BRIEF :: Do any lines in the data below contain "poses"? If so, copy every one of them.

Collected data entries
::::::::

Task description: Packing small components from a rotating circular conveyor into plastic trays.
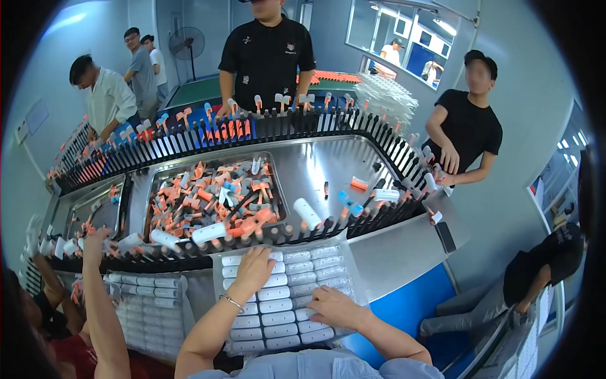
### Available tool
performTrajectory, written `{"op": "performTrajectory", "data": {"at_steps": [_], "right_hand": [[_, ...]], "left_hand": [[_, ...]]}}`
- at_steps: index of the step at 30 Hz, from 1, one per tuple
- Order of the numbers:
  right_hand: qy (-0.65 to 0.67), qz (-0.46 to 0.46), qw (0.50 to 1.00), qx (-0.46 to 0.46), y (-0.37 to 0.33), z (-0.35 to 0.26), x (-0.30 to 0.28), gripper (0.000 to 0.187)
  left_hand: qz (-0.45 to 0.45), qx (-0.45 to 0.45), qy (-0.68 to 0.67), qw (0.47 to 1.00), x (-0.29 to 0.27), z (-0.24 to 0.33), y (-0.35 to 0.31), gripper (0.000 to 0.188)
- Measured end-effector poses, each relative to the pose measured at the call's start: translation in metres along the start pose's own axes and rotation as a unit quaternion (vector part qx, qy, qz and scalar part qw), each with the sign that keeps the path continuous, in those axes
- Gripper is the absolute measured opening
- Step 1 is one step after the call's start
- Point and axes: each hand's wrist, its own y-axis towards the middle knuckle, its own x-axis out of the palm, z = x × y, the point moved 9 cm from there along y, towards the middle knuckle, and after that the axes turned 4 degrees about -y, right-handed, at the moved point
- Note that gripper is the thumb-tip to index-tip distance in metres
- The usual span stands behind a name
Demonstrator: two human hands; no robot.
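In front of me, a clear plastic tray (345, 278) holds rows of white oblong shells (275, 305), several still under clear film or pockets on the right side. My left hand (254, 268), with a bracelet on its wrist, lies over the upper left shells, fingers forward and apart. Over the right columns is my right hand (334, 307), its fingers bent and spread, tips touching the shells near the tray's right edge. Nothing gripped shows in either hand, though the undersides of both are hidden.
Beyond the tray runs a looping line of black upright posts (170, 146) carrying orange, white and blue pieces. Inside it, a metal bin (281, 189) holds many orange parts. Another shell tray (148, 309) and a co-worker's arm (101, 303) are at left. A phone (445, 237) lies right.
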Motion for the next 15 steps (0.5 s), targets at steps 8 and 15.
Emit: {"op": "performTrajectory", "data": {"at_steps": [8,15], "right_hand": [[0.104,0.133,0.971,0.167,0.004,0.061,-0.093,0.030],[-0.134,0.265,0.940,0.168,0.103,0.088,-0.131,0.027]], "left_hand": [[-0.039,-0.033,-0.033,0.998,0.009,-0.009,0.012,0.029],[0.028,0.079,0.016,0.996,-0.003,0.023,0.003,0.027]]}}
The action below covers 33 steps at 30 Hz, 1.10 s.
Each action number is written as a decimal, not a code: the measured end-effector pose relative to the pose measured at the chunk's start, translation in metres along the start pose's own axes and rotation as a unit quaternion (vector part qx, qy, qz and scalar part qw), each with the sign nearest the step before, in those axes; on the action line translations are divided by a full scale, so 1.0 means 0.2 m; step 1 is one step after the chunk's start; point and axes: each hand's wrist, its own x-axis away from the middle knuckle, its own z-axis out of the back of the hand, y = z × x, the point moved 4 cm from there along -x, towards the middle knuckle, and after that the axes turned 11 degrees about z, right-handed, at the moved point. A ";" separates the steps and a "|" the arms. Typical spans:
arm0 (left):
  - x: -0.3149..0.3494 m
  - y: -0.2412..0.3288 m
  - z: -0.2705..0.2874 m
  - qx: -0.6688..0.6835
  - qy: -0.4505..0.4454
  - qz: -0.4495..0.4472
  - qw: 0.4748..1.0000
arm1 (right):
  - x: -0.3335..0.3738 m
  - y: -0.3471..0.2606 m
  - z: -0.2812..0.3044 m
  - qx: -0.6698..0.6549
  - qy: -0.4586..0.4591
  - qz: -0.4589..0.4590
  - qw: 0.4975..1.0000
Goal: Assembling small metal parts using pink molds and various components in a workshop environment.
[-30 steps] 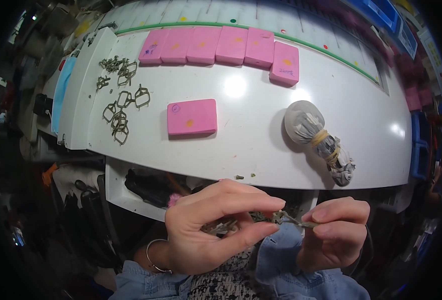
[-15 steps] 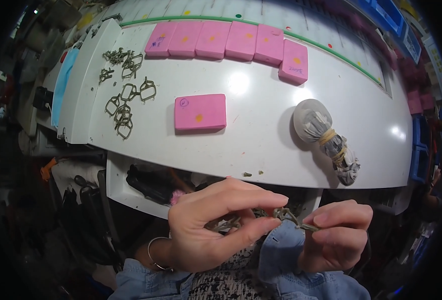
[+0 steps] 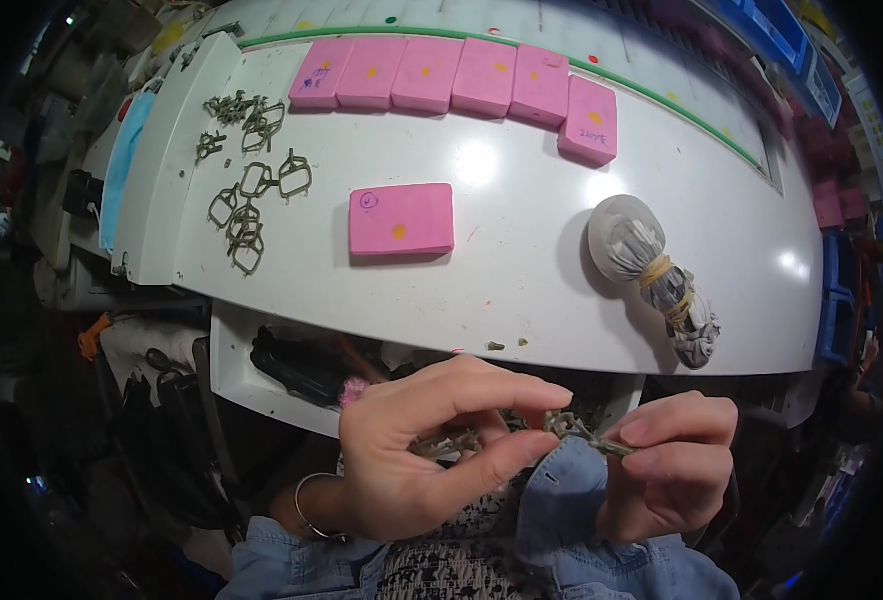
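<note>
In front of me, below the table's near edge, my left hand [image 3: 432,450] pinches a small olive-grey frame-shaped piece [image 3: 574,428] between thumb and forefinger. More pieces of the same colour [image 3: 452,443] sit in that palm, partly hidden by the fingers. My right hand [image 3: 674,462] is closed, its thumb and fingertips gripping the thin right end of the same piece. Similar loose frames [image 3: 246,238] lie on the left of the white table [image 3: 312,290], near a heap of small olive bits [image 3: 232,108].
One pink block [image 3: 402,220] lies mid-table; several more pink blocks [image 3: 427,75] line the back edge. A rounded bundle wrapped in cloth and rubber bands [image 3: 652,270] rests at the right. Two tiny scraps [image 3: 497,346] lie by the near edge, above an open drawer [image 3: 262,392].
The held piece has tilted slightly between my fingers, and my right hand has shifted a little to the left. Both hands keep their pinch; the things on the table have not moved.
</note>
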 end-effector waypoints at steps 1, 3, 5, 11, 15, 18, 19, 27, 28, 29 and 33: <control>0.00 0.01 0.00 -0.005 -0.001 -0.001 1.000 | 0.00 -0.01 0.01 0.003 0.000 0.001 1.000; 0.00 0.01 -0.01 -0.009 -0.002 -0.002 1.000 | -0.01 -0.01 0.01 0.003 -0.016 0.001 1.000; 0.00 0.01 -0.01 -0.010 -0.002 -0.009 1.000 | 0.00 -0.01 0.02 0.005 0.012 -0.011 1.000; 0.00 -0.01 0.00 0.024 0.003 0.013 1.000 | 0.02 0.03 0.02 -0.037 0.032 -0.050 0.998; -0.02 -0.02 -0.03 0.024 -0.020 0.013 0.999 | 0.02 0.04 0.00 -0.071 -0.014 -0.039 0.997; -0.03 -0.02 -0.05 -0.013 -0.043 -0.025 0.999 | -0.01 0.03 0.00 -0.048 -0.042 -0.004 0.998; -0.03 -0.02 -0.05 -0.008 -0.029 -0.011 0.999 | -0.02 0.03 0.00 -0.030 -0.037 -0.001 0.999; -0.04 -0.02 -0.05 -0.025 -0.015 -0.017 0.999 | -0.04 0.02 0.00 0.031 -0.072 0.048 0.996; -0.04 -0.02 -0.05 -0.024 -0.016 -0.014 0.999 | -0.04 0.02 0.00 0.034 -0.067 0.058 0.995; -0.04 -0.03 -0.05 -0.023 -0.017 -0.010 1.000 | -0.04 0.02 0.00 0.034 -0.067 0.058 0.995; -0.05 -0.02 -0.05 -0.017 -0.020 0.004 1.000 | -0.04 0.02 0.01 0.034 -0.059 0.054 0.996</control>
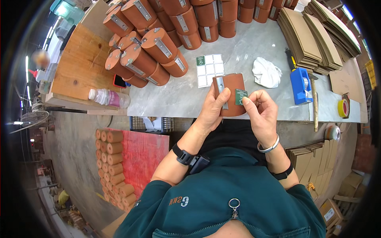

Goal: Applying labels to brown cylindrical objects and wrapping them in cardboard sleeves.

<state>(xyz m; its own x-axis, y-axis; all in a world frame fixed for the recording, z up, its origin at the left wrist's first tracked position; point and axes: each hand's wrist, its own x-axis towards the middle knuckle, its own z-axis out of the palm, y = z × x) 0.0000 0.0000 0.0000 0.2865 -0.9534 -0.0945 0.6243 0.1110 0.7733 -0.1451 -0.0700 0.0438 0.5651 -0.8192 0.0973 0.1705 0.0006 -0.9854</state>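
Observation:
My left hand (pixel 213 106) is wrapped round the left side of a reddish-brown cylinder (pixel 231 82) with a metal strip along it, held over the table's near edge. The thumb lies beside the strip. A small green label (pixel 240 95) with white print sits against the cylinder's right side. My right hand (pixel 262 113) pinches the label's lower right edge between thumb and forefinger; whether the label is fully stuck down I cannot tell. Just beyond the cylinder lies a white label sheet (pixel 205 77), a single green label left at its top left corner.
Stacked reddish-brown cylinders (pixel 158 47) fill the table's back and left. To the right are a white cloth (pixel 266 72), a blue tape dispenser (pixel 300 86), a hammer (pixel 316 105) and cardboard stacks (pixel 300 37). A plastic bottle (pixel 110 98) lies left. Smaller cylinders (pixel 114 158) are piled below.

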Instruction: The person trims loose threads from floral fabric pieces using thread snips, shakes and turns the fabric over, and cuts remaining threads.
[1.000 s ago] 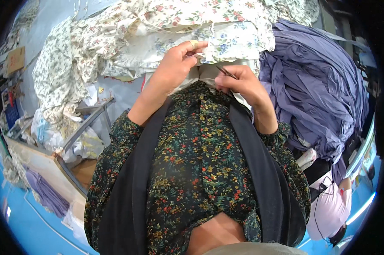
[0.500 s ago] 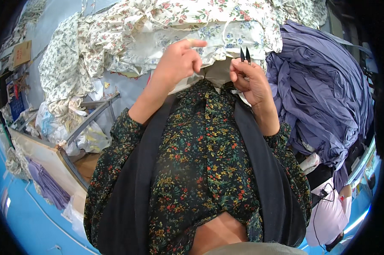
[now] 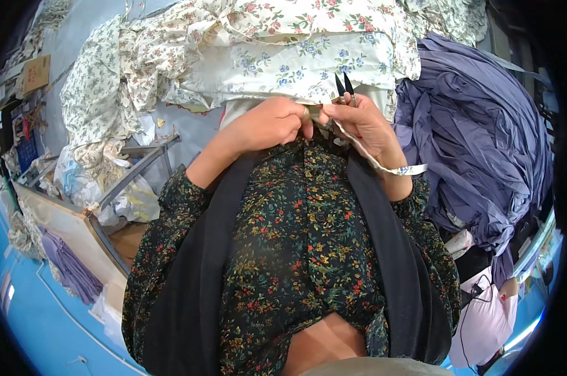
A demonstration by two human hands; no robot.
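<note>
My right hand [image 3: 362, 125] is closed around small thread snips [image 3: 345, 88], whose two dark blades stick up past the fingers, slightly apart. A narrow white strip of flowered fabric [image 3: 365, 153] runs from those fingers across the wrist, its end sticking out to the right. My left hand [image 3: 271, 125] is closed in a pinch just beside the right fingertips; whatever lies between its fingers is hidden. Both hands are at the near edge of a white cloth with blue and red flowers [image 3: 283, 66], spread in front of my body.
A large heap of purple-grey fabric [image 3: 471, 131] lies to the right. More flowered cloth [image 3: 92, 88] drapes at the left, above a metal frame [image 3: 136, 172] with plastic bags [image 3: 133, 200]. A cardboard box [image 3: 36, 73] sits far left; pink fabric [image 3: 487, 319] is at the lower right.
My left hand has come down and right, its extended finger now curled. The right hand with the snips has shifted left, beside it. The fabric strip now shows across the right wrist.
</note>
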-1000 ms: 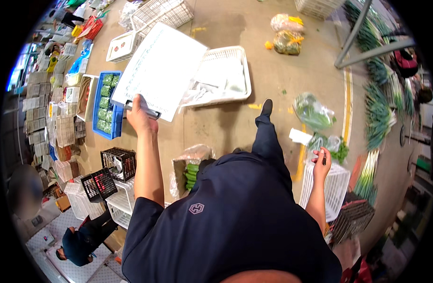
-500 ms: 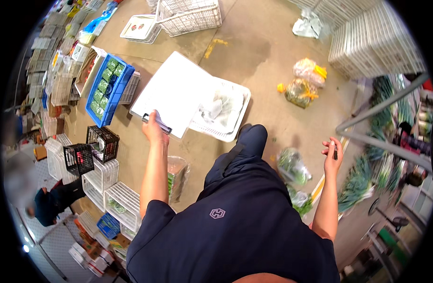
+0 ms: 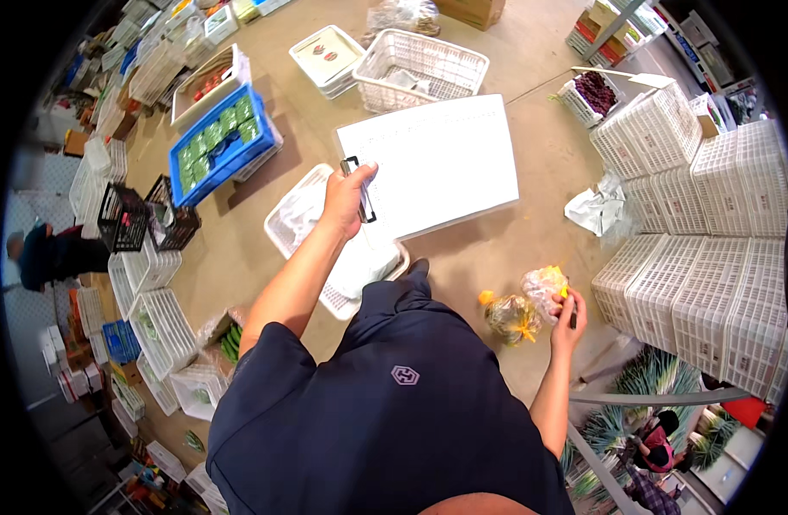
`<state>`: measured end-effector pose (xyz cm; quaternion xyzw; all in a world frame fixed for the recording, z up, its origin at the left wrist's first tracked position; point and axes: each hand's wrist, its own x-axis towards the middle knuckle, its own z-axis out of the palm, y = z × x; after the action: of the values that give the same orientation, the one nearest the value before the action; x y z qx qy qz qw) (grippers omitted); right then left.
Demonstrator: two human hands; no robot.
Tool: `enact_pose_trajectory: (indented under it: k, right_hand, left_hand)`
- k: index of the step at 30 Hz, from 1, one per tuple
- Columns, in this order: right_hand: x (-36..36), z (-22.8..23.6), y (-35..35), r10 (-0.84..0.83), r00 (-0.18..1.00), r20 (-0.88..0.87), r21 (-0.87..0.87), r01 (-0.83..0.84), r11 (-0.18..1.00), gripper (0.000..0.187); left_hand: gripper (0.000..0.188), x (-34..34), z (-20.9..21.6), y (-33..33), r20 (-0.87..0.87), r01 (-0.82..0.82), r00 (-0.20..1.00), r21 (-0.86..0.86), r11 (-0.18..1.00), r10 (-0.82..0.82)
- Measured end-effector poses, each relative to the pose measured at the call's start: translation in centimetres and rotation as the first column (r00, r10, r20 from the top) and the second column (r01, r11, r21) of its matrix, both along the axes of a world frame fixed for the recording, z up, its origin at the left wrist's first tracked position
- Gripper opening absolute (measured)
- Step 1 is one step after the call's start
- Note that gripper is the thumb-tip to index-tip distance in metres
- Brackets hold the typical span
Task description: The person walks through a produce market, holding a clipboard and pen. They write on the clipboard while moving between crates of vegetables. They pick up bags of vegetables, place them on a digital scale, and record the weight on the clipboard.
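My left hand [image 3: 346,202] grips a clipboard [image 3: 445,163] at its dark metal clip, the thumb on top of the white sheets. Faint lines of marks run along the far edge of the paper. A black pen [image 3: 573,321] sticks out of the curled fingers of my right hand [image 3: 567,324], which is held off to the right. In view just beside that hand, two tied plastic bags, one pale [image 3: 543,288] and one greenish [image 3: 510,319], stand on the floor. Partly hidden below the clipboard and my left arm are white plastic baskets [image 3: 278,215] with white bags in them.
A blue crate [image 3: 184,190] of green packs stands at the left, near black crates [image 3: 123,225]. White crates [image 3: 703,292] are stacked at the right, with a crumpled white bag [image 3: 596,209] beside them. Leeks [image 3: 647,378] and people [image 3: 657,446] appear lower right; another person [image 3: 63,257] stands far left.
My view has turned to the right, bringing the stacked crates further in. The clipboard has swung to the right and lies more level. My right hand now appears beside the tied bags.
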<state>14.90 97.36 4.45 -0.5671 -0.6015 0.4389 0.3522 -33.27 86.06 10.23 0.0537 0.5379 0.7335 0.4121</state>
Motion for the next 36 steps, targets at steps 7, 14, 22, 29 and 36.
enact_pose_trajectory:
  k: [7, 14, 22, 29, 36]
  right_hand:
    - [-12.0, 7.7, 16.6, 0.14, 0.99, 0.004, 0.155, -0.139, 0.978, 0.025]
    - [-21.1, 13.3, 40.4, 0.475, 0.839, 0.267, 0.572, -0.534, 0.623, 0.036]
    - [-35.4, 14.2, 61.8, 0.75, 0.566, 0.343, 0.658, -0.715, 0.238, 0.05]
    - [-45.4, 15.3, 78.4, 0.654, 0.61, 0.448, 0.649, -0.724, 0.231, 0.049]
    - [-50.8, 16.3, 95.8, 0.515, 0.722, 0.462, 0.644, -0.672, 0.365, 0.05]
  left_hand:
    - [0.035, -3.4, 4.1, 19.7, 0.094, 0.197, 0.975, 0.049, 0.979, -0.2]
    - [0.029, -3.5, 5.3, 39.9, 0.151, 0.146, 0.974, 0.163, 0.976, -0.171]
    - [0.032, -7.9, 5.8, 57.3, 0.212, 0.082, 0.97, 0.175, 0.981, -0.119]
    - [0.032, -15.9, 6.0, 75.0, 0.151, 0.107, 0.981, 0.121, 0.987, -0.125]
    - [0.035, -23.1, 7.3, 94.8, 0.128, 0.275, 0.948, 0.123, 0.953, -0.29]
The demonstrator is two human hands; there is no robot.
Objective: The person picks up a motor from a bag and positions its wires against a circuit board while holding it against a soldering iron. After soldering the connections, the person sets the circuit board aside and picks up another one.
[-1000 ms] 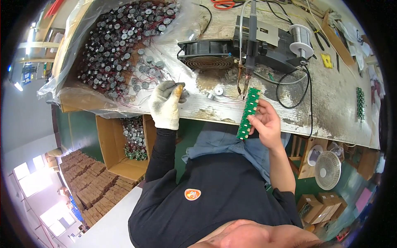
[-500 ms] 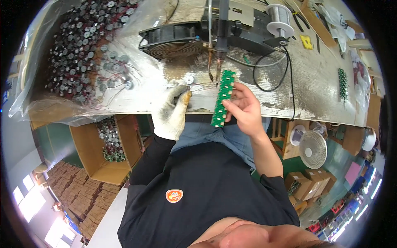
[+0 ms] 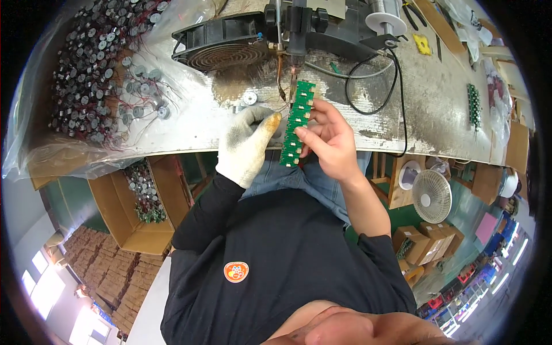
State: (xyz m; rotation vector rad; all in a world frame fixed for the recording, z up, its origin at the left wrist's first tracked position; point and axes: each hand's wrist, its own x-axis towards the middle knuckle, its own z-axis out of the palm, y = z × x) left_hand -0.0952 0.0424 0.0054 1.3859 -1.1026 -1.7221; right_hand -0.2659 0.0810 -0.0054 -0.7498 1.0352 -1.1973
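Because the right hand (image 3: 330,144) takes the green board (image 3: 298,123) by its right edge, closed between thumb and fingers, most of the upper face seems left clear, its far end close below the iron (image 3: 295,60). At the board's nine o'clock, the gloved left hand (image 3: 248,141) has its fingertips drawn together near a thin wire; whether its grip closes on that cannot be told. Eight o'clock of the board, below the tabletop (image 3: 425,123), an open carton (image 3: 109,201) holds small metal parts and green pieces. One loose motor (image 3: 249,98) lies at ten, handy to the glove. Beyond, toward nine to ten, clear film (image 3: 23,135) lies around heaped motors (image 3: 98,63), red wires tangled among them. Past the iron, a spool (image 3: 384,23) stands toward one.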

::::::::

OUTPUT OF THE TASK ::
- Measured end-effector poses, each relative to the pose measured at the call's start: translation in metres along the start pose's own axes and rotation as a unit quaternion (vector part qx, qy, qz and scalar part qw), each with the sign that keeps the path continuous, in those axes
- Measured end-effector poses, each relative to the pose measured at the call's start: translation in centimetres and rotation as the first column (r00, r10, r20 from the top) and the second column (r01, r11, r21) of its matrix, both along the axes of a world frame fixed for the recording, z up, its origin at the left wrist's first tracked position

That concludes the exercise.